📄
Abstract - VPA-Guard: Defending and Benchmarking Image-to-Video Generation Against Visual Prompt Attacks
Recent advancements in Image-to-Video (I2V) generation have transformed input images from simple appearance references into interactive control interfaces where visual cues such as arrows, sketches, and emojis orchestrate complex video dynamics with unprecedented controllability. However, these seemingly innocuous static cues can be interpreted by models as executable temporal instructions, unfolding into harmful actions in the generated videos. Despite the severity of this threat, existing safety benchmarks remain predominantly focused on text-based and content-only image-based jailbreaks, leaving implicit visual prompt attacks insufficiently explored. To bridge this gap, we present VVA-Bench, the first systematic benchmark for evaluating video generation safety under categorized vision-centric prompt attacks.
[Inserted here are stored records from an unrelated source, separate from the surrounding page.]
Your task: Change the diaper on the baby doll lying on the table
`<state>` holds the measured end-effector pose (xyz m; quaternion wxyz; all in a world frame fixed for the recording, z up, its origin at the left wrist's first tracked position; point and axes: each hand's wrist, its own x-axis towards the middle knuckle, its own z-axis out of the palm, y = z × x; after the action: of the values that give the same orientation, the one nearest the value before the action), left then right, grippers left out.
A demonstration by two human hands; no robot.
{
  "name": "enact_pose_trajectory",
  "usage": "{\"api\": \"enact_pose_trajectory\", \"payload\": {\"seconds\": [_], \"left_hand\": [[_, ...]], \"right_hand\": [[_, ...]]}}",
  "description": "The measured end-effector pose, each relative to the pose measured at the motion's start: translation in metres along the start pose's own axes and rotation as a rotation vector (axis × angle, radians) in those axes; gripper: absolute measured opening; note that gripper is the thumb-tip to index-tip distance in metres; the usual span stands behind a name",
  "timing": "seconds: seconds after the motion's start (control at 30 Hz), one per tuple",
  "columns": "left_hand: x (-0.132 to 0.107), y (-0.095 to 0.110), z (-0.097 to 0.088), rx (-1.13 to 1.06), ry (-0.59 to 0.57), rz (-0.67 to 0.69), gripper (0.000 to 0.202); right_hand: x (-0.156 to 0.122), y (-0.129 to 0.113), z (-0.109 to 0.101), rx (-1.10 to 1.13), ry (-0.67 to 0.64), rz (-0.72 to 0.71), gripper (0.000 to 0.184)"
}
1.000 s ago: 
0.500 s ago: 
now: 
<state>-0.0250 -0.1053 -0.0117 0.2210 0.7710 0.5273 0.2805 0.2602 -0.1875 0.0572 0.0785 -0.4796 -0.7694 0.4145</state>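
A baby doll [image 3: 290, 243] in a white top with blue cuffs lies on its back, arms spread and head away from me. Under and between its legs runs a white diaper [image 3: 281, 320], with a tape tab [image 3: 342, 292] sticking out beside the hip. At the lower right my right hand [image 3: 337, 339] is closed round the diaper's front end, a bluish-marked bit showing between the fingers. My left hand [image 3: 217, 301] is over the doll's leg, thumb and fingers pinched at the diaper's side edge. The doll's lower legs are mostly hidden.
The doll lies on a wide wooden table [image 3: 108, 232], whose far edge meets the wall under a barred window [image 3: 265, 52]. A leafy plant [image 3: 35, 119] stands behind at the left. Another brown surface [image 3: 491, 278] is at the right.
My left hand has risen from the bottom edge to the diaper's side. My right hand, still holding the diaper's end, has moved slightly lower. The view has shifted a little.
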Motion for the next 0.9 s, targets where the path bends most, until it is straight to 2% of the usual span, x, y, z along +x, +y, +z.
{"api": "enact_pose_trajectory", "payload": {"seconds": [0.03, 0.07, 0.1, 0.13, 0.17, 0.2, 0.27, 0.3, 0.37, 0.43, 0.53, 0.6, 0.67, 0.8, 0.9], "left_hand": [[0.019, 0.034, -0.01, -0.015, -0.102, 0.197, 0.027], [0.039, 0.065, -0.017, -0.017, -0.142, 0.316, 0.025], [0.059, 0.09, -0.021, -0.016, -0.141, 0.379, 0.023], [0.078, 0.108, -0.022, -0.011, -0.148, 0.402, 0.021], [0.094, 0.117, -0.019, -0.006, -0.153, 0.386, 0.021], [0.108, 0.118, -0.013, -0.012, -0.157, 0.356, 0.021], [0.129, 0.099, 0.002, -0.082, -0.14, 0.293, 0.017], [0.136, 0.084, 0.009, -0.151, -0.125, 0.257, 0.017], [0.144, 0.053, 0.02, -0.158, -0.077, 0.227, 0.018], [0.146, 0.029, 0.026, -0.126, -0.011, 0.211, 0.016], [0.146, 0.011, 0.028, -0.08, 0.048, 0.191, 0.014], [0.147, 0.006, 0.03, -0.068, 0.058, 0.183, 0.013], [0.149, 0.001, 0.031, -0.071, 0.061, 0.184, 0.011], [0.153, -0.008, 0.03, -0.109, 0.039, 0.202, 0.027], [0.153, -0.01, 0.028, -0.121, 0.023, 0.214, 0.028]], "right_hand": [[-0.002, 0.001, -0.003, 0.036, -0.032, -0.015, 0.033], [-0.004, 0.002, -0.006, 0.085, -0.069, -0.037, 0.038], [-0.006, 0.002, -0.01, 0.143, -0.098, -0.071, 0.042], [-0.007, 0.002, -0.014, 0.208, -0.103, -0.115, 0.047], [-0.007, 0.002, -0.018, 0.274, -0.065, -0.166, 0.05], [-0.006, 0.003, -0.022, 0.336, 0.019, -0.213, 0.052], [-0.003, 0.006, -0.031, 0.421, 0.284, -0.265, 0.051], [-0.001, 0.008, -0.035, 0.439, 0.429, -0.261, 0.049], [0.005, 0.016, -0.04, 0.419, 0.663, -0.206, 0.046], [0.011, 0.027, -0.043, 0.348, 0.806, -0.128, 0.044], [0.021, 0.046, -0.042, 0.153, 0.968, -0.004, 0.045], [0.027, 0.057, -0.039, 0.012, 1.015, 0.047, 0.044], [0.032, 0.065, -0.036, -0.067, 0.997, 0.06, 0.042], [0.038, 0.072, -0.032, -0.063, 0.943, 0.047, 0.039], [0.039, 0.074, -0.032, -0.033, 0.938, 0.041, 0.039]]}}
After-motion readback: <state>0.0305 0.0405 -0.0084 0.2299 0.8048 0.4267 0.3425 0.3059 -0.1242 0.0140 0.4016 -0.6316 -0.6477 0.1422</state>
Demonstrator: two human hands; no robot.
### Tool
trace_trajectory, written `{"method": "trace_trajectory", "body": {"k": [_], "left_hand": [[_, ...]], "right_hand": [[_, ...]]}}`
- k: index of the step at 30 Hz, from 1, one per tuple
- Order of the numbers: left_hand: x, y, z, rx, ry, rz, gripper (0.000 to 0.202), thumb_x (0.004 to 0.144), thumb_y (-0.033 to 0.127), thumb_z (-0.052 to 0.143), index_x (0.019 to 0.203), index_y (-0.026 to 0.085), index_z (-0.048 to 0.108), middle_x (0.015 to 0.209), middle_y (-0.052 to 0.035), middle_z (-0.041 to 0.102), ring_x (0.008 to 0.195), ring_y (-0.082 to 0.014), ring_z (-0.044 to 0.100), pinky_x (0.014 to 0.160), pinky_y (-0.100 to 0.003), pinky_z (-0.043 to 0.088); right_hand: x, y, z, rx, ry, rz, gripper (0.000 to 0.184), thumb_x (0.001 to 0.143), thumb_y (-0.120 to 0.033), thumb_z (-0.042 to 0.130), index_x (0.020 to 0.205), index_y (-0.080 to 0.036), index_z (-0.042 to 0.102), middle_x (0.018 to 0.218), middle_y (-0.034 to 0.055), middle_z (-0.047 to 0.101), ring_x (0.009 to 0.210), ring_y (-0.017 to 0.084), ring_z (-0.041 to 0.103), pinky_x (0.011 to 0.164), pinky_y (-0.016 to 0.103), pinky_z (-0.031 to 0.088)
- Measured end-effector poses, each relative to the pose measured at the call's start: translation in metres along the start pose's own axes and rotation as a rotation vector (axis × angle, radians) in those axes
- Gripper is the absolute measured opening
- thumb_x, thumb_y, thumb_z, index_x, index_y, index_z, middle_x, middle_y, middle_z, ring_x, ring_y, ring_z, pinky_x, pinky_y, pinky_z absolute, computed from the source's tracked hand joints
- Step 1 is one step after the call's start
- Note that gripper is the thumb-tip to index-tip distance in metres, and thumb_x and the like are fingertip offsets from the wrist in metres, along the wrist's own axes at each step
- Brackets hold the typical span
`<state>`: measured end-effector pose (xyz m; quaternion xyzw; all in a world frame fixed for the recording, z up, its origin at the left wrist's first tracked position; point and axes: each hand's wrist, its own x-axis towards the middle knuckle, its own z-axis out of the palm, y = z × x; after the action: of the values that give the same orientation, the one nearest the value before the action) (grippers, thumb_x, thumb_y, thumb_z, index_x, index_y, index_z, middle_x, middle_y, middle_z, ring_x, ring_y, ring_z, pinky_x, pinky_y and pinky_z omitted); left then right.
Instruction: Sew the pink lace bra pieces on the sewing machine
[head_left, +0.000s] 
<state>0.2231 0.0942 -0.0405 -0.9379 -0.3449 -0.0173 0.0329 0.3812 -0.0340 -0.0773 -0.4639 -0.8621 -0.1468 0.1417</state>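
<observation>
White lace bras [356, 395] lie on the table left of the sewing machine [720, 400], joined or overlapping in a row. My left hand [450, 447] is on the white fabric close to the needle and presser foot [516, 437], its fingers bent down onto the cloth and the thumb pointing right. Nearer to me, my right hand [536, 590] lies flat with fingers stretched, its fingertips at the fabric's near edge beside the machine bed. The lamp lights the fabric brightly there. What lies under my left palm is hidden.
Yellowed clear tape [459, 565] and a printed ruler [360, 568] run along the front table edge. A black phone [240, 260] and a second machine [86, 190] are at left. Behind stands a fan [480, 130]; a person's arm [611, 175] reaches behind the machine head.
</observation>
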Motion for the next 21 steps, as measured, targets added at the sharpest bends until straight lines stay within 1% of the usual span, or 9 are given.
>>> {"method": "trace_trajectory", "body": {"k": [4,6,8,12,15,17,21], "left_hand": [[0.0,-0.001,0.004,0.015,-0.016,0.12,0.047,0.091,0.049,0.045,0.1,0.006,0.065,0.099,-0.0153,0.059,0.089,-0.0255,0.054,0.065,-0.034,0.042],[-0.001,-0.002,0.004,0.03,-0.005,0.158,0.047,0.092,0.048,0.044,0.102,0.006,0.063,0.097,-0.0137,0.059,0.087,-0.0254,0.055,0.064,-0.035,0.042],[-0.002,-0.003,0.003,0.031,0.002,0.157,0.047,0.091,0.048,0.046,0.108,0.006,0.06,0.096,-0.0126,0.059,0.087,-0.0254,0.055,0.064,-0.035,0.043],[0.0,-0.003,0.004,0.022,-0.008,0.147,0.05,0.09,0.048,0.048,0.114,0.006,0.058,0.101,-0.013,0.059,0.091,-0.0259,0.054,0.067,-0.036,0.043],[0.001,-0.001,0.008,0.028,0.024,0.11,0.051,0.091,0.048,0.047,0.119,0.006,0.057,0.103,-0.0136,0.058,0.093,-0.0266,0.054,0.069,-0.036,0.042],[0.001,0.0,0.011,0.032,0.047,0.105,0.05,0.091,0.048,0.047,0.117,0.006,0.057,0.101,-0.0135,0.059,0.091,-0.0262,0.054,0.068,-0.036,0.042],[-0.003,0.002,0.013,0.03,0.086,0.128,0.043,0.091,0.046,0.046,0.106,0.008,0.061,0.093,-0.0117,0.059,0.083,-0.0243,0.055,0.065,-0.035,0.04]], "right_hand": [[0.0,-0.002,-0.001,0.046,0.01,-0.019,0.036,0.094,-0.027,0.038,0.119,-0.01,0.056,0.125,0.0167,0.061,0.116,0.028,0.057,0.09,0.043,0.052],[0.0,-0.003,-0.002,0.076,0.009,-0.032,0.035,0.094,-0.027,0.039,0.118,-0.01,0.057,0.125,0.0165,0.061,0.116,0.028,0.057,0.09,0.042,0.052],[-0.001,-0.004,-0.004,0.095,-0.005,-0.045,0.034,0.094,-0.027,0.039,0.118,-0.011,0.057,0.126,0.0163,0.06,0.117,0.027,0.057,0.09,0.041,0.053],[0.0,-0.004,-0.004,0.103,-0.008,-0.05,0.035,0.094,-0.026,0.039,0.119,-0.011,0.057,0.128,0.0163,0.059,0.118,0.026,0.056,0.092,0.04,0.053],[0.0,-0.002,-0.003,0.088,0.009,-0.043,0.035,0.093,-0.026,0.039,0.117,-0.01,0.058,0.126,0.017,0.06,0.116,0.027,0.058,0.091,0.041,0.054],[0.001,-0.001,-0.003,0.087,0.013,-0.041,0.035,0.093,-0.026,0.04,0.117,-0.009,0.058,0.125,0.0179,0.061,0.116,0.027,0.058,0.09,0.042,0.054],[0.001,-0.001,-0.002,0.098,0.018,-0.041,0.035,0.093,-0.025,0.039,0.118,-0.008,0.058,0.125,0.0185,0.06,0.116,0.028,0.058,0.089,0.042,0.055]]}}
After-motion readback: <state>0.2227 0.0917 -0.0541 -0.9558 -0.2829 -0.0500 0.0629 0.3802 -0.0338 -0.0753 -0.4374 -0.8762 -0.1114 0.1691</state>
Extensive experiments on VVA-Bench demonstrate that state-of-the-art models are highly susceptible to such attacks, with Attack Success Rates (ASR) reaching 100.0\% on Wan 2.7 and 74.8\% on Veo 3.1. To mitigate these risks, we propose VPA-Guard, a retrieval-augmented and self-evolving defense framework. By leveraging few-shot reasoning to identify latent malicious intents, our method reduces the attack ASR by 44.2\% and the harmfulness score by 73.4\% on average, while maintaining the model's utility for legitimate user edits. Our work provides both a rigorous benchmark and an effective defense strategy to advance safe and socially responsible multimodal generation.
VPA-Guard:针对视觉提示攻击的图像到视频生成的防御与基准测试 /
VPA-Guard: Defending and Benchmarking Image-to-Video Generation Against Visual Prompt Attacks
1️⃣ 一句话总结
本文针对图像转视频技术中,看似无害的图像标记(如箭头、涂鸦)可能被模型误解为危险指令并生成不良视频的问题,提出了首个专门评估此类攻击的基准测试平台VVA-Bench,并设计了一种名为VPA-Guard的自进化防御框架,能大幅降低攻击成功率,同时不影响模型处理正常编辑请求的能力。